Work required:
In the entries below, which lines run from the one containing "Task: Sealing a" to the one containing "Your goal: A"? Copy exactly those lines, ends included, and no others.

Source records:

▶

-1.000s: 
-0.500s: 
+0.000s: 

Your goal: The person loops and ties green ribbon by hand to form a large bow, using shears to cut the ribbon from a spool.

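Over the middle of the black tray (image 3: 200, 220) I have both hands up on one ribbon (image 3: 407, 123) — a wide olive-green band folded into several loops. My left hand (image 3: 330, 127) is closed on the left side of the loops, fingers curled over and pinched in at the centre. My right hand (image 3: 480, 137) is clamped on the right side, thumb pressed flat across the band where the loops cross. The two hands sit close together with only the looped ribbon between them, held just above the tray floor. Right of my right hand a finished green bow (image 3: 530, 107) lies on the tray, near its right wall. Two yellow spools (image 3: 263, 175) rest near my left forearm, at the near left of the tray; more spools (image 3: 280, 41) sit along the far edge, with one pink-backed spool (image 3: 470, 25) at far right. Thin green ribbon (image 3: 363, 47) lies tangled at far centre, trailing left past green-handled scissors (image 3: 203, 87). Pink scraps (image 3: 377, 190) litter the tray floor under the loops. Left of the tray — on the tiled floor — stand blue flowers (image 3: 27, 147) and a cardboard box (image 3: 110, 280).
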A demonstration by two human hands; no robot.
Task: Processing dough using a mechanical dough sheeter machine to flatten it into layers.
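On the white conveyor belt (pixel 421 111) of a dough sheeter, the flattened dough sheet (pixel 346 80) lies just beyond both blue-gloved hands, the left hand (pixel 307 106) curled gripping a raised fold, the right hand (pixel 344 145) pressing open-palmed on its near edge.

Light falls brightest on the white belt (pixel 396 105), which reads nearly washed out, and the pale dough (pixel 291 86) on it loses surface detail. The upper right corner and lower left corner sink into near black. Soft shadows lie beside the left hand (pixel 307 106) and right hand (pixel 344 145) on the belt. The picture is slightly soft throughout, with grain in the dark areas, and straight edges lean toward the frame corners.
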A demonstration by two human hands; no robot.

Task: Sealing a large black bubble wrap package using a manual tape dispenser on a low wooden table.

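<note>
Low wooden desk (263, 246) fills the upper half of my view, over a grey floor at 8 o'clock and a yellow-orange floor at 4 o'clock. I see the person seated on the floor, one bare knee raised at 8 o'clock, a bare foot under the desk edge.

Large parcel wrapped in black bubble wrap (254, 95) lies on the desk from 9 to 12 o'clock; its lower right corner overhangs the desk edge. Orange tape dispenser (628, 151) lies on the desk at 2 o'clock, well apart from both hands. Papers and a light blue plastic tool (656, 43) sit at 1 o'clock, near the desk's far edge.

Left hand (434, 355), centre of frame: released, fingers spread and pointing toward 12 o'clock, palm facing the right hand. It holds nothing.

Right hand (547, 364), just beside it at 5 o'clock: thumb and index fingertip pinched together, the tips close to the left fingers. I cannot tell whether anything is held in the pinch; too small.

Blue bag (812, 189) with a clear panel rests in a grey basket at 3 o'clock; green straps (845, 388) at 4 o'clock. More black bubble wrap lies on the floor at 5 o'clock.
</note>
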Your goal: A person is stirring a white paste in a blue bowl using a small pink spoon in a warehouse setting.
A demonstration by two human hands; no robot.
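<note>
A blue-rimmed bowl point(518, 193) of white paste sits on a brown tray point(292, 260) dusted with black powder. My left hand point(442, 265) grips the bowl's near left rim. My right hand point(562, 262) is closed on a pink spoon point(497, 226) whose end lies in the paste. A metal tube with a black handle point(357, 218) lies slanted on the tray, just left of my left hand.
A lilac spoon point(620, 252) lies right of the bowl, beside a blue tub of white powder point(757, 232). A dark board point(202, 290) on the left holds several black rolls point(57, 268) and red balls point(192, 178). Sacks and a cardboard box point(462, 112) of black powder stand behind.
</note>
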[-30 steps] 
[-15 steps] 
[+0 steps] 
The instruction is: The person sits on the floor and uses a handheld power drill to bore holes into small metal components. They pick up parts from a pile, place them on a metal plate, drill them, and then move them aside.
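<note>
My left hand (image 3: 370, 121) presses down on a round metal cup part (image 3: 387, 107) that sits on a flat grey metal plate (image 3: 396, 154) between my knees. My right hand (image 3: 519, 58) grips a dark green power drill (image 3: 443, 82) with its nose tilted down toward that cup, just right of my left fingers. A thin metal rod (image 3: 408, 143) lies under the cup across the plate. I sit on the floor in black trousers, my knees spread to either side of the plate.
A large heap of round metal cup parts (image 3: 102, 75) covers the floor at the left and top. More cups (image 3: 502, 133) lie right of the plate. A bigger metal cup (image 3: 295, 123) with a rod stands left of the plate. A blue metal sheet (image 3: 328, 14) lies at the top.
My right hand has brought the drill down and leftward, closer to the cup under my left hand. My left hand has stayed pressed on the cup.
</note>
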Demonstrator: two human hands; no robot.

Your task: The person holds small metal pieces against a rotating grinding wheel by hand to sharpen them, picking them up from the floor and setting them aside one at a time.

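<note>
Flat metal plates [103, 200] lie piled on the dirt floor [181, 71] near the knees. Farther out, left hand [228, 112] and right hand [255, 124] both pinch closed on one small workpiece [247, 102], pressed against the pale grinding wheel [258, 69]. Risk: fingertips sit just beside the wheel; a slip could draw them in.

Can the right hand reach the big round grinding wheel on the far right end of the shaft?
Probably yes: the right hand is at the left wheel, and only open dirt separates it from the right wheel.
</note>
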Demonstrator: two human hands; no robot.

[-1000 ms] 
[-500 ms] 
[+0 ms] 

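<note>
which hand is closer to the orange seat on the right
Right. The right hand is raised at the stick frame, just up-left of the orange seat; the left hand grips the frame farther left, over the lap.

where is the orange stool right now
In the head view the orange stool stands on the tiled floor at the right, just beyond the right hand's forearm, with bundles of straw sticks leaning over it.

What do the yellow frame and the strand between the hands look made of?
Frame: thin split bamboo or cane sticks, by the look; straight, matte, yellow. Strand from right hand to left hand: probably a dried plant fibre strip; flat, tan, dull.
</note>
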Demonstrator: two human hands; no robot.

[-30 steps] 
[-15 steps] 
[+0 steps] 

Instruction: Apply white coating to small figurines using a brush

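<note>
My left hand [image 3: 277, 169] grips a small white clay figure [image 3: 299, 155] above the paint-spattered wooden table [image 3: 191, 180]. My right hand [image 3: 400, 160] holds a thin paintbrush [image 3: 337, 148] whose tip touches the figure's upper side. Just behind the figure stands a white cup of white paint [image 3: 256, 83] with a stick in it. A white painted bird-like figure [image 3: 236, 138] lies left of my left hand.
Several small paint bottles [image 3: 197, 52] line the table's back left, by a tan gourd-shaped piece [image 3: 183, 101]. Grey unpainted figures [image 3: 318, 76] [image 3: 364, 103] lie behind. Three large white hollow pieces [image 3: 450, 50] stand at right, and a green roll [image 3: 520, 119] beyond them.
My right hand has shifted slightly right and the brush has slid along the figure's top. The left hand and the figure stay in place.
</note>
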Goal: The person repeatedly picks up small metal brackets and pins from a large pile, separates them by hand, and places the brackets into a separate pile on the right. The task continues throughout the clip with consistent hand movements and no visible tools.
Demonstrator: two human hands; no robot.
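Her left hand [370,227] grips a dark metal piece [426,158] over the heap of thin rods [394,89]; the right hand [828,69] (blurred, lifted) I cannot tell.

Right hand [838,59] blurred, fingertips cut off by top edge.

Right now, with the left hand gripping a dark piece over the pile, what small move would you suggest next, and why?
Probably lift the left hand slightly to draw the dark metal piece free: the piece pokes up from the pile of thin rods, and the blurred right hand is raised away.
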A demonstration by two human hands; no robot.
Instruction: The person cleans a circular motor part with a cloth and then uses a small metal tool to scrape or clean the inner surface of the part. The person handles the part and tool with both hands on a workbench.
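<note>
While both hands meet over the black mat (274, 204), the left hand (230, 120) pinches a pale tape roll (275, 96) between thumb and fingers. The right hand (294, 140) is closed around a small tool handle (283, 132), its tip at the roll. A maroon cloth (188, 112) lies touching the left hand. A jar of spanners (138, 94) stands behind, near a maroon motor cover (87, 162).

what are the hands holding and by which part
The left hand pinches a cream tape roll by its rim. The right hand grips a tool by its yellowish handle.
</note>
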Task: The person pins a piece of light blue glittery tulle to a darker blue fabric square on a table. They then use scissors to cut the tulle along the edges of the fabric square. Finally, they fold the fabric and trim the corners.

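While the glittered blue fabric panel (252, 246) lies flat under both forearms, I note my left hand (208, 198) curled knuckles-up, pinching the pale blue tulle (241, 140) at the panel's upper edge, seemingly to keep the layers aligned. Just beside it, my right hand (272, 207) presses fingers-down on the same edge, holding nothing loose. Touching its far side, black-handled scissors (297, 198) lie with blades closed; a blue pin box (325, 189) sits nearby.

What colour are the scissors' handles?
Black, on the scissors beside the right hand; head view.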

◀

Final answer:
Task: Sealing a large black bubble wrap package using a manual tape dispenser on a low wooden table.

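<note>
Low wooden desk (263, 246) fills the upper half of my view, over a grey floor at 8 o'clock and a yellow-orange floor at 4 o'clock. I see the person seated on the floor, one bare knee raised at 8 o'clock, a bare foot under the desk edge.

Large parcel wrapped in black bubble wrap (254, 95) lies on the desk from 9 to 12 o'clock; its lower right corner overhangs the desk edge. Orange tape dispenser (628, 151) lies on the desk at 2 o'clock, well apart from both hands. Papers and a light blue plastic tool (656, 43) sit at 1 o'clock, near the desk's far edge.

Left hand (434, 355), centre of frame: released, fingers spread and pointing toward 12 o'clock, palm facing the right hand. It holds nothing.

Right hand (547, 364), just beside it at 5 o'clock: thumb and index fingertip pinched together, the tips close to the left fingers. I cannot tell whether anything is held in the pinch; too small.

Blue bag (812, 189) with a clear panel rests in a grey basket at 3 o'clock; green straps (845, 388) at 4 o'clock. More black bubble wrap lies on the floor at 5 o'clock.
</note>
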Your goal: A person is stirring a white paste in a blue bowl using a small pink spoon in a warehouse setting.

This answer requires no additional content.